The surface of the fluid will have a parabolic shape.

256bits said:
As always one response leads to another and what ever it wa that mfb stated that got me to realize that the problem could be simplfied by looking at any thin film sphere with a pressure difference between the inside and outside. A soap bubble for example would have a spherical shape. If you take a section of the bubble the tension of the thin film has to be tangent to the sphere.

The difference between a soap bubble and an elastic sheet is that the stress in the elastic sheet can have a shear component, but the stress in the soap bubble can not (because it is a fluid).

If you can arrange your experiment so the sheet is in pure tension, you will get a spherical surface not a parabolic one. If not, you probably won't get any "simple" geometrical shape. (For practical demonstrations, look at some balloon art.)

arildno. That is the “liquid mirror” I mentioned. http://en.wikipedia.org/wiki/Liquid_mirror_telescopes

“Swirling” is a problem. It is necessary to spin the container with the liquid since the RPM of the liquid must be constant throughout to prevent surface irregularities.

Baluncore said:
arildno.

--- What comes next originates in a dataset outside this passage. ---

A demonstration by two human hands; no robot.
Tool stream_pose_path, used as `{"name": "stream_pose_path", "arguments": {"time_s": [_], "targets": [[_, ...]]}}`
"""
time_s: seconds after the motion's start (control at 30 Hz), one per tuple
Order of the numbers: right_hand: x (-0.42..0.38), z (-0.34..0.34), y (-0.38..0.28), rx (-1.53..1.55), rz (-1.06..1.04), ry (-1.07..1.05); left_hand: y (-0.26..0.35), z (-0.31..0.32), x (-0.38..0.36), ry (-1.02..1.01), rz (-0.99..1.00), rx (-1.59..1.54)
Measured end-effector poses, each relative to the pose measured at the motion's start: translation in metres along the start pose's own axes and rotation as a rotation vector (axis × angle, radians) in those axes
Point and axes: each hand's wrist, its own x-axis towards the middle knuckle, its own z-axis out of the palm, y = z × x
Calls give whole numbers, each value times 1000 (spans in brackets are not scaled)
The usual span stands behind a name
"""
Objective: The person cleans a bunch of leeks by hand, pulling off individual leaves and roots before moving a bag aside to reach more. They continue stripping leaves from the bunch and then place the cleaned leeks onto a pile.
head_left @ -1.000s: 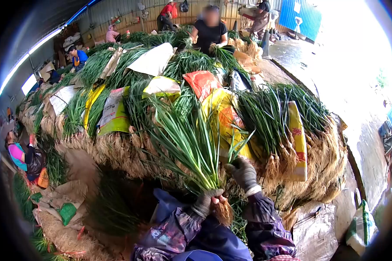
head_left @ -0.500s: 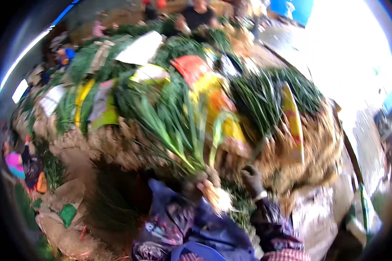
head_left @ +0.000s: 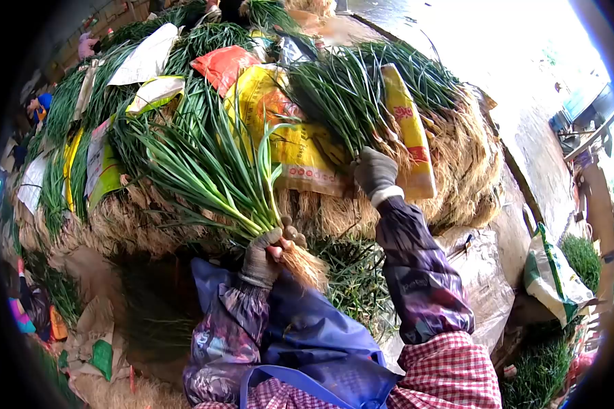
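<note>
My left hand [head_left: 265, 259], in a grey glove, is wrapped round the root end of a bunch of green onions [head_left: 235, 204]. Its long green leaves fan up and to the left over the pile, and pale roots [head_left: 302, 264] stick out to the right of the fist. My right hand [head_left: 375, 172], gloved too, is closed at the near edge of more green onions [head_left: 341, 88] on the pile, between a yellow printed sack [head_left: 280, 129] and a folded yellow packet [head_left: 409, 129]. Its fingers wrap round the lower ends of some stalks there.
A long pile of green onions with tan roots [head_left: 464, 163] runs across the view, with a red bag [head_left: 225, 66] and white sacks [head_left: 147, 56] on top. Loose leaves [head_left: 353, 276] lie below. A white-green sack [head_left: 556, 276] stands right. People show at the left edge.
The view has tilted down and sharpened. My right hand has reached up and forward to the stalks on the pile. My left hand still holds its bunch.
</note>
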Motion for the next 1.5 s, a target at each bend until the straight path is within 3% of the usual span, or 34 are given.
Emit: {"name": "stream_pose_path", "arguments": {"time_s": [0.07, 0.1, 0.2, 0.23, 0.3, 0.4, 0.43, 0.5, 0.53, 0.57, 0.6, 0.67, 0.73, 0.83, 0.9, 0.93, 0.97, 1.0, 1.07, 1.13, 1.23, 1.3, 1.33, 1.37, 1.43, 1.5], "targets": [[-9, -17, -10, 290, 51, -48, -1, 12, -3, 39, 34, -24], [-28, -3, -13, 659, 88, 9, 3, 6, -6, 32, 54, 47], [-54, -2, -27, 354, -53, 140, -1, -1, 2, 53, 82, 34], [-52, 14, -16, 252, -37, 17, -1, 11, -2, 57, 100, 67], [-49, 27, -7, 116, -144, 85, -1, -2, 3, 44, 87, 51], [-52, -20, -50, 106, -213, 266, -2, -18, 1, 13, 64, 5], [-50, -25, -60, 147, -163, 134, 4, -2, -4, 24, -3, 61], [-27, -8, -76, 28, 22, -299, 1, 4, -3, 105, 51, 60], [-24, 25, -67, 62, -75, -195, 0, 13, -3, 148, 73, 82], [-24, 22, -70, 153, -22, -234, 1, 24, -6, 192, 99, 102], [-27, 19, -72, 261, -26, -133, 5, 29, -7, 238, 128, 121], [-45, -4, -80, 372, -75, 38, 6, 13, -3, 149, 132, 78], [-71, -21, -89, 450, -145, -61, 6, 12, -12, 75, 77, 38], [-112, -25, -104, 463, -329, -124, 3, 7, -9, 233, 112, 50], [-113, -10, -98, 1112, 33, -360, 5, -19, -5, 131, 86, 107], [-100, 15, -83, 1163, 53, -373, 6, -28, -5, 82, 72, 137], [-90, 20, -83, 1361, 126, -492, 0, 23, -11, 51, 100, -59], [-80, 24, -83, 1546, 225, -606, 2, 22, -12, -50, 60, -112], [-75, 26, -90, 1834, 266, -803, 5, 18, -17, -165, 39, -187], [-80, 27, -109, 2019, 212, -832, 9, 22, -20, -216, 44, -139], [-93, 13, -137, 1611, 373, -310, 8, 1, -21, -104, 102, -79], [-103, 34, -116, 901, -171, 184, 6, -11, -19, -11, 91, -110], [-107, 37, -109, 846, -233, 292, 6, -17, -18, 35, 86, -126], [-117, 36, -100, 811, -255, 227, 8, 18, -24, -13, 88, -228], [-135, 38, -82, 846, -341, 78, 6, 19, -22, -90, 103, -229], [-149, 35, -68, 206, -550, -275, 10, 17, -22, -160, 133, -214]]}}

That is the “liquid mirror” I mentioned. http://en.wikipedia.org/wiki/Liquid_mirror_telescopes

“Swirling” is a problem. It is necessary to spin the container with the liquid since the RPM of the liquid must be constant throughout to prevent surface irregularities.

1. My bad, I didn't read your post. Secondly, as to "swirling": Again my bad. Apparently, I am not as good in English as I thought I was, so my word choice was inappropriate and misleading (I certainly meant that the liquid should rotate along with the container).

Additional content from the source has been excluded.